▶ _Task requirements_:
Which lines in the records below contain the word "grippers"? Copy each one out.

(Data records)
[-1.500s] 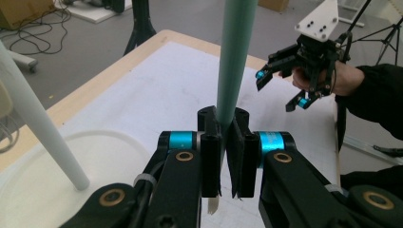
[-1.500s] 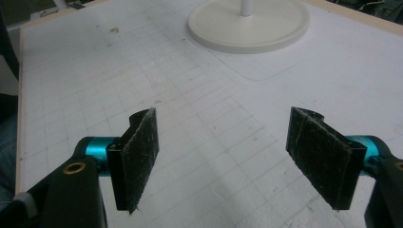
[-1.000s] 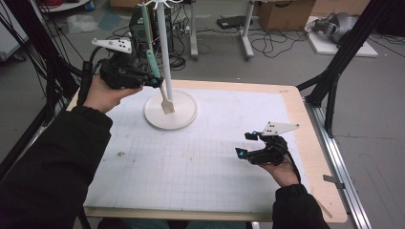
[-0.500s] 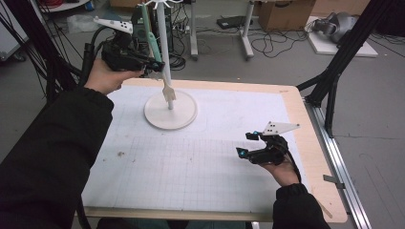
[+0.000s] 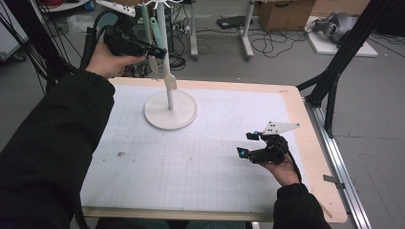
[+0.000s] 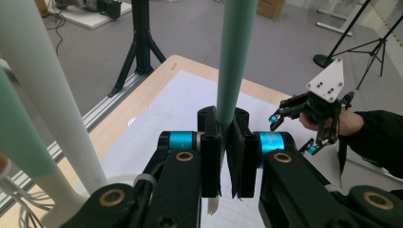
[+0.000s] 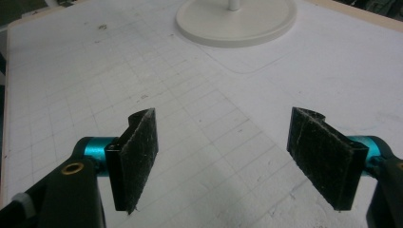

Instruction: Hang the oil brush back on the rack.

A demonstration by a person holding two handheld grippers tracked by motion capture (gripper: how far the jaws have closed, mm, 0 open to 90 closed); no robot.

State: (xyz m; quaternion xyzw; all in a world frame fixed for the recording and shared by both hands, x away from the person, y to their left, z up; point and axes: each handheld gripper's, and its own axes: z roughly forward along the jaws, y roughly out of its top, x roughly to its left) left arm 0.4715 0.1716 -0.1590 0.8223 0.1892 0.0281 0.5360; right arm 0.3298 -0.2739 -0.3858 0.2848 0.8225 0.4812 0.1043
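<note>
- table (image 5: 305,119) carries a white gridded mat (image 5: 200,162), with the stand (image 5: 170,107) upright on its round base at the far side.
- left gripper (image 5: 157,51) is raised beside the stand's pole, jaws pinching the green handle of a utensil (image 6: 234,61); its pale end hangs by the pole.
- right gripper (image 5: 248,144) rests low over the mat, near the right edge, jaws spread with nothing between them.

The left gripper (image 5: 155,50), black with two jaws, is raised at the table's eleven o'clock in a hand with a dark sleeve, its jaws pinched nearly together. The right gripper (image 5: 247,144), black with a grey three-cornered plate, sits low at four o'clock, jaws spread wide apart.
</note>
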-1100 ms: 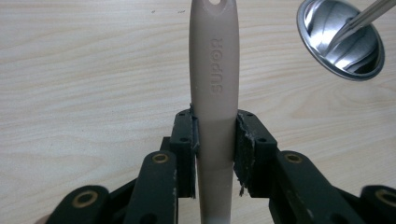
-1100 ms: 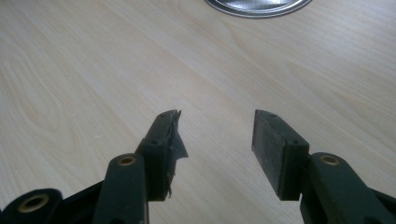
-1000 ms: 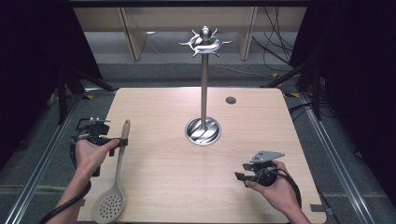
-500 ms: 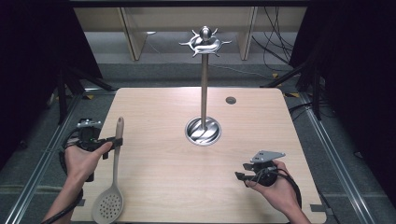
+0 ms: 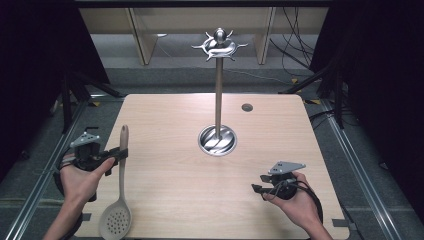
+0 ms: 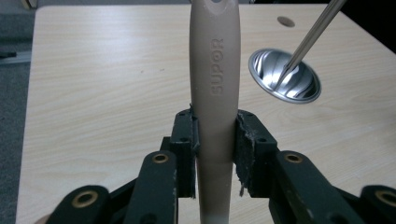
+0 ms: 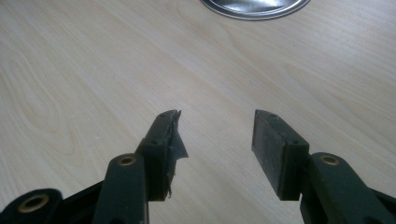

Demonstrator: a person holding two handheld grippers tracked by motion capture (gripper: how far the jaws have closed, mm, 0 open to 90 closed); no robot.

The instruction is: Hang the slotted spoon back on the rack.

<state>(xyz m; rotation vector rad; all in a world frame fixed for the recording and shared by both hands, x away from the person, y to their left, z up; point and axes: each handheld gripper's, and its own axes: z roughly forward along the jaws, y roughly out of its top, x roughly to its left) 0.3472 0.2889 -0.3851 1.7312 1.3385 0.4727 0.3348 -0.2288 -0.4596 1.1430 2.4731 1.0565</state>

▶ _Output of the exercise_:
A demonstration by a person holding two handheld grippers tracked by motion capture (gripper: how far the jaws have closed, mm, 0 open to 90 closed); no robot.
Demonstrator: a person holding two handheld grippers tracked by motion capture (gripper: how far the jaws have closed, mm, 0 open to 90 closed); no robot.

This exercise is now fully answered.